Month: October 2022

Ferreira, Joana T.; Pina, Joao; Ribeiro, Carlos A. F.; Fernandes, Rosa; Tome, Joao P. C.; Torres, Tomas; Rodriguez-Morgade, M. Salome published the artcile< A ruthenium phthalocyanine functionalized with a folic acid unit as a photosensitizer for photodynamic therapy: Synthesis, characterization and in vitro evaluation>, Category: pyridine-derivatives, the main research area is ruthenium phthalocyanine functionalization folic acid photosensitizer photodynamic therapy.

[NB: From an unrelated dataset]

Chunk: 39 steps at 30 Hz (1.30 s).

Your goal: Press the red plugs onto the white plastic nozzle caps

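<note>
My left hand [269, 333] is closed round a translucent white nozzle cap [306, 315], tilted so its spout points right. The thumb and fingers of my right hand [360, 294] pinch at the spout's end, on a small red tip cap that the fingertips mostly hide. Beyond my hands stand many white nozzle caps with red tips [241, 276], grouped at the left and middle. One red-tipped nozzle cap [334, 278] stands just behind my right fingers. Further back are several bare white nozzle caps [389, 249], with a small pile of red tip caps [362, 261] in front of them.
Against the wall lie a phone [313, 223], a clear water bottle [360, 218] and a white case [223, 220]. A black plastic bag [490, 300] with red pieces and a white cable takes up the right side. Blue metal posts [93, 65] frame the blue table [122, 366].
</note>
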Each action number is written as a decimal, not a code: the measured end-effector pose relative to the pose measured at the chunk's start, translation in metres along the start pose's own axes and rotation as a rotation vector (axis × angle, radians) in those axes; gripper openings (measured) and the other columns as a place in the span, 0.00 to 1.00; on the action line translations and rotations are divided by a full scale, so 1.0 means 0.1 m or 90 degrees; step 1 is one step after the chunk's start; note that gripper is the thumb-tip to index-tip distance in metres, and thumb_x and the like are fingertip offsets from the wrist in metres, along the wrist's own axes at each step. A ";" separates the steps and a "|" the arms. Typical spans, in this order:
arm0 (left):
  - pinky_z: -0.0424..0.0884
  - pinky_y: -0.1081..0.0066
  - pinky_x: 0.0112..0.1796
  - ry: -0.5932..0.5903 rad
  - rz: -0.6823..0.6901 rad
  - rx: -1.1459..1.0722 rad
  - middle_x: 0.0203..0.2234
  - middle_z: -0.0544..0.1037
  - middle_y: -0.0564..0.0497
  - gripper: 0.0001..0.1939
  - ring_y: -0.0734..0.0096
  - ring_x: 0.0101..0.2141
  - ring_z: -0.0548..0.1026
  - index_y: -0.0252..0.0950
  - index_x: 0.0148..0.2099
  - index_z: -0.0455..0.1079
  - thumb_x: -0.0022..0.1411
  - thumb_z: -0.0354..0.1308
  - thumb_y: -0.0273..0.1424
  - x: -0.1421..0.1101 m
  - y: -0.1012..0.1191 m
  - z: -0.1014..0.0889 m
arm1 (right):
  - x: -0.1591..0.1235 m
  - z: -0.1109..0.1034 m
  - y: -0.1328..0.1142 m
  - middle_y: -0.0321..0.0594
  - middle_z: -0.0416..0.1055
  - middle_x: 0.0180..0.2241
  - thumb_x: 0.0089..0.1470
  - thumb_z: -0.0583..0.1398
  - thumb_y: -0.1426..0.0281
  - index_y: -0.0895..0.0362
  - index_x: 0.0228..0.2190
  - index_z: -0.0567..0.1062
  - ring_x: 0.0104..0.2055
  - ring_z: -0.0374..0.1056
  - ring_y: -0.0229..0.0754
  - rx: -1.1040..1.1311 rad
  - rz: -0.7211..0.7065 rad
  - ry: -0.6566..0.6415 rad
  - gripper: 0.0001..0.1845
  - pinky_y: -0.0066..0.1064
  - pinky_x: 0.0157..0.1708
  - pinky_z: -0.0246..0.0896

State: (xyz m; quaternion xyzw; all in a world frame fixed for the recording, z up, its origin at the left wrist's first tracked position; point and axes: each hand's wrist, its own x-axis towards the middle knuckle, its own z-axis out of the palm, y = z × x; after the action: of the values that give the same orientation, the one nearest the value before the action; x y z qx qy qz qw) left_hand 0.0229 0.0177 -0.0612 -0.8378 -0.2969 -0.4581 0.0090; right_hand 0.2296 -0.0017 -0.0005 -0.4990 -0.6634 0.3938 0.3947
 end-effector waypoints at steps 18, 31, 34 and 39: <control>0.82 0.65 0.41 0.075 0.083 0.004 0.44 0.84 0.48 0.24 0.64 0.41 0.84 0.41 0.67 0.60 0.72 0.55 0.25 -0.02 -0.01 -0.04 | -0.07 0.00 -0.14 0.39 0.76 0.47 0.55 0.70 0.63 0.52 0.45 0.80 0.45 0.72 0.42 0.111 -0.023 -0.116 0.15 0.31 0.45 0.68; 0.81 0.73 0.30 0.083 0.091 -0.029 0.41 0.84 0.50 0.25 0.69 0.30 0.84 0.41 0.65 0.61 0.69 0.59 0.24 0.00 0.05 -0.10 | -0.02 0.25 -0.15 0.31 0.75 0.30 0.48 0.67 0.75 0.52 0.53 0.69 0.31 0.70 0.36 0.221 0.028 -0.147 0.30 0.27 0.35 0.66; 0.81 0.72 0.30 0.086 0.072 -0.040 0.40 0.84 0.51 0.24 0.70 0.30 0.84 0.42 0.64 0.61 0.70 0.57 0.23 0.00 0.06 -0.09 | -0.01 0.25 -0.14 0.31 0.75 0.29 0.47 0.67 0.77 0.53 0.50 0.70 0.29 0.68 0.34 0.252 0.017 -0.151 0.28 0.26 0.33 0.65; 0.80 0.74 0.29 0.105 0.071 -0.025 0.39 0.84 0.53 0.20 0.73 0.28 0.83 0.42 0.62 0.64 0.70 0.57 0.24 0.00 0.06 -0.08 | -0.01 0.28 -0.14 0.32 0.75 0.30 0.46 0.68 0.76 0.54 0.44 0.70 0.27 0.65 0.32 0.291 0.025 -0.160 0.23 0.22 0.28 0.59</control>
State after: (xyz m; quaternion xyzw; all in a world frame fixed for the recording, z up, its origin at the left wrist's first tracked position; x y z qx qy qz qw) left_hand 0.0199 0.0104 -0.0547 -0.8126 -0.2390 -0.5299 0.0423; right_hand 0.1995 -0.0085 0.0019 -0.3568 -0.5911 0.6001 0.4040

A folate-targeted ruthenium(II) phthalocyanine (Ru(FA-Py)(DMSO)(PEG)8Pc), endowed with a pyridyl ligand functionalized with one folic acid unit (FA-Py) at one of the two axial coordination sites, and a dimethylsulfoxide (DMSO) ligand coordinated to the other axial position, resp., is described. In order to enhance its biocompatibility, the RuPc is donated with eight PEG chains attached at the peripheral positions. The observed singlet oxygen quantum yields of the PS measured in DMSO and in water are of 0.74 and 0.36, resp., in line with those observed for other RuPcs bearing comparable axial and peripheral substitution. In vitro PDT activity of the compound has been evaluated in HT-1376 human bladder cancer cell line. Ru(FA-Py)(DMSO)(PEG)8Pc revealed a slightly higher cellular uptake than those observed for the corresponding carbohydrate-substituted PSs and a better photodynamic activity compared to the glucose-functionalized RuPc.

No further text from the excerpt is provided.